Clearview AI is currently facing investigations by British and Australian governments. The surveillance firm has received a substantial amount in investment despite mounting class action lawsuits.

Earlier this month, the New York-based startup raised $30 million in Series B.

Clearview has scraped the web to cull billions of personal images of people worldwide without their permission. More than 1,800 law enforcement agencies have used Clearview’s  facial recognition technology, according to a leaked list accessed by Buzzfeed.

Past investors

Peter Thiel, Kirenaga Partners, a NY based venture capital firm, and Hal Lambert, Founder of investment company Point Bridge Capital, haD EARLIER invested in Clearview in the past. The company has not disclosed the identity of investors in the latest round.

Lambert’ company has set up an exchange-traded fund called MAGA ETF “to let people invest in 150 companies from the S&P 500 Index whose employees and political action committees (PACs) are highly supportive of Republican candidates.” According to Point Bridge’s website, Lambert served on the Inaugural Committee for President Donald Trump and was the finance chair for the Texas GOP. Lambert has also taken to his social media profiles to criticise the Black Lives Matter protests and spread misinformation about the racial justice movement. 

Clearview AI in the headlines

The British and Australian authorities have launched a probe into the company’s data scraping techniques.

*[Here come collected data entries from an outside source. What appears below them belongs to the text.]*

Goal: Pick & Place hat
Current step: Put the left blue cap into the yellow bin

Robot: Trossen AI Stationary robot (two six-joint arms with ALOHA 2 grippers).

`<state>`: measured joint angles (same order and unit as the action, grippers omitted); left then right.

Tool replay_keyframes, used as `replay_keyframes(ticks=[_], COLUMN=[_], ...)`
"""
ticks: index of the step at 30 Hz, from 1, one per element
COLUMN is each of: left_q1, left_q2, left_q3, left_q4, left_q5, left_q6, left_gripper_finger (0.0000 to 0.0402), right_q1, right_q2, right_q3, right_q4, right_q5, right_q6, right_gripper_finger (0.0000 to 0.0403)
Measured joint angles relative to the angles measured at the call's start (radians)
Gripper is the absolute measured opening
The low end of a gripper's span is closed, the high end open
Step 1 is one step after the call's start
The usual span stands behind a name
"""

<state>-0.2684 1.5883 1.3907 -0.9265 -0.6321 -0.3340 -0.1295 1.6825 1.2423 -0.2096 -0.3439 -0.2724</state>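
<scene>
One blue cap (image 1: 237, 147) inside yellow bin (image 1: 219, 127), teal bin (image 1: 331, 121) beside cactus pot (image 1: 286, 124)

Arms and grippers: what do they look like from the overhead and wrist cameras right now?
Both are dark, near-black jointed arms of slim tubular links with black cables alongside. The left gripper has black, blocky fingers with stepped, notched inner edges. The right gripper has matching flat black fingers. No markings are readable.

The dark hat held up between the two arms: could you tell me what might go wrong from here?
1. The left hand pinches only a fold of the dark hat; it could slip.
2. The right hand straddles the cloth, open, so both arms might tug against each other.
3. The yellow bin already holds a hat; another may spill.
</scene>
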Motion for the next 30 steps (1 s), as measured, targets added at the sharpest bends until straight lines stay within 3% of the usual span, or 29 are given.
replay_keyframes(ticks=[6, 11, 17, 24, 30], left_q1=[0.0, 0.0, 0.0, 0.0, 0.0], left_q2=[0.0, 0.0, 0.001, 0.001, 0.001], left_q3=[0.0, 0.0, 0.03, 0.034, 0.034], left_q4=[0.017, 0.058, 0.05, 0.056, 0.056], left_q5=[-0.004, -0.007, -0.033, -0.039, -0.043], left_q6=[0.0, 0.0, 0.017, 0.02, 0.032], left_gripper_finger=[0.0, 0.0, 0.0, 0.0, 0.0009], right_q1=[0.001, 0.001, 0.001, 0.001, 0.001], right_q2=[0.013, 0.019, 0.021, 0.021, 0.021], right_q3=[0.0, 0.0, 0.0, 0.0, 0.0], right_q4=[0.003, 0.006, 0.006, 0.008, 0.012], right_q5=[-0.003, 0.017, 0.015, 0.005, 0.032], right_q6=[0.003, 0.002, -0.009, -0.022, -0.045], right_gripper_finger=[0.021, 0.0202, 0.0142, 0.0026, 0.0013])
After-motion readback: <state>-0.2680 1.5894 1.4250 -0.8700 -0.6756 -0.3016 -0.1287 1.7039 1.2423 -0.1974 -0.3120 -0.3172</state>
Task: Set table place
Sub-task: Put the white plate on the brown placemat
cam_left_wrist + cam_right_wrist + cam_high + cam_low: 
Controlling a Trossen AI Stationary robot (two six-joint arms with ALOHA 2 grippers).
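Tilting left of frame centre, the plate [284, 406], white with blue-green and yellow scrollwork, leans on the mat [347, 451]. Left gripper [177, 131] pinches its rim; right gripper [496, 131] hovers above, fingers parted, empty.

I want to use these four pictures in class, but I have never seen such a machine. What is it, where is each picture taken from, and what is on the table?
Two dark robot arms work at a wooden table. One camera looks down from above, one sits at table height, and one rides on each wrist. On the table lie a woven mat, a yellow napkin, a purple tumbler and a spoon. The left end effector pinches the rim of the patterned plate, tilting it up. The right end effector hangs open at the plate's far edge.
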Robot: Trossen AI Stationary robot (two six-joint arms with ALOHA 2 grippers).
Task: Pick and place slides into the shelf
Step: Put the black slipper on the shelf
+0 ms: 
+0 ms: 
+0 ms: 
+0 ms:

Canada has banned Clearview AI’s controversial tech. The American Civil Liberties Union in Illinois accused the app of violating the state’s Biometric Information Privacy Act, after which the company stopped selling its product to private companies in the US. Clearview has also faced legal action in Vermont, New York and California.

Nonprofit news site Muckrock obtained emails between the New York Police Department and Clearview through freedom of information requests and released the data in April this year. The emails track a two year relationship between NYPD and clearview where the company offered trial rounds to the police department, testing the facial recognition tools in live investigations. 

While NYPD has downplayed its relationship with Clearview AI, it is evident that Clearview has indeed cut a deal. The emails showed cops used the app to conduct more than 5,000 searches. Meanwhile, state policies limit NYPD from creating an unsupervised repository of photos for facial recognition. Still, the emails show Hoan Ton-That, Clearview AI’s CEO, was introduced to NYPD deputy inspector Chris Flanagan in 2018. Following this, Clearview entered into a vendor contract with NYPD on a ‘trial basis’ in 2018. But accounts for NYPD were created till February 2020 even though the trial period should have ended in 2019. NYPD also offered to aid Clearview in selling its technology to the Homeland Security department. 

Controversy galore

The police departments used Amazon’s Rekognition till 2020. In the wake of protests from civil liberty advocates and activists, Amazon had put a moratorium on facial recognition software. 

Palantir Technologies has government agencies as clients, including the Department of Defense, the Central Intelligence Agency (CIA) and the Immigration and Customs Enforcement (ICE). The company itself began with funding from the CIA, and despite the controversies surrounding it, Palantir went public in 2020. The company has raised a total of $2.6 billion in funding over 34 rounds.

While controversy is ‘bad’ publicity for tech giants like Amazon, the attention seems to be working in favour of companies like Clearview AI. Companies like Palantir cashed in on the controversies to cut deals with government agencies.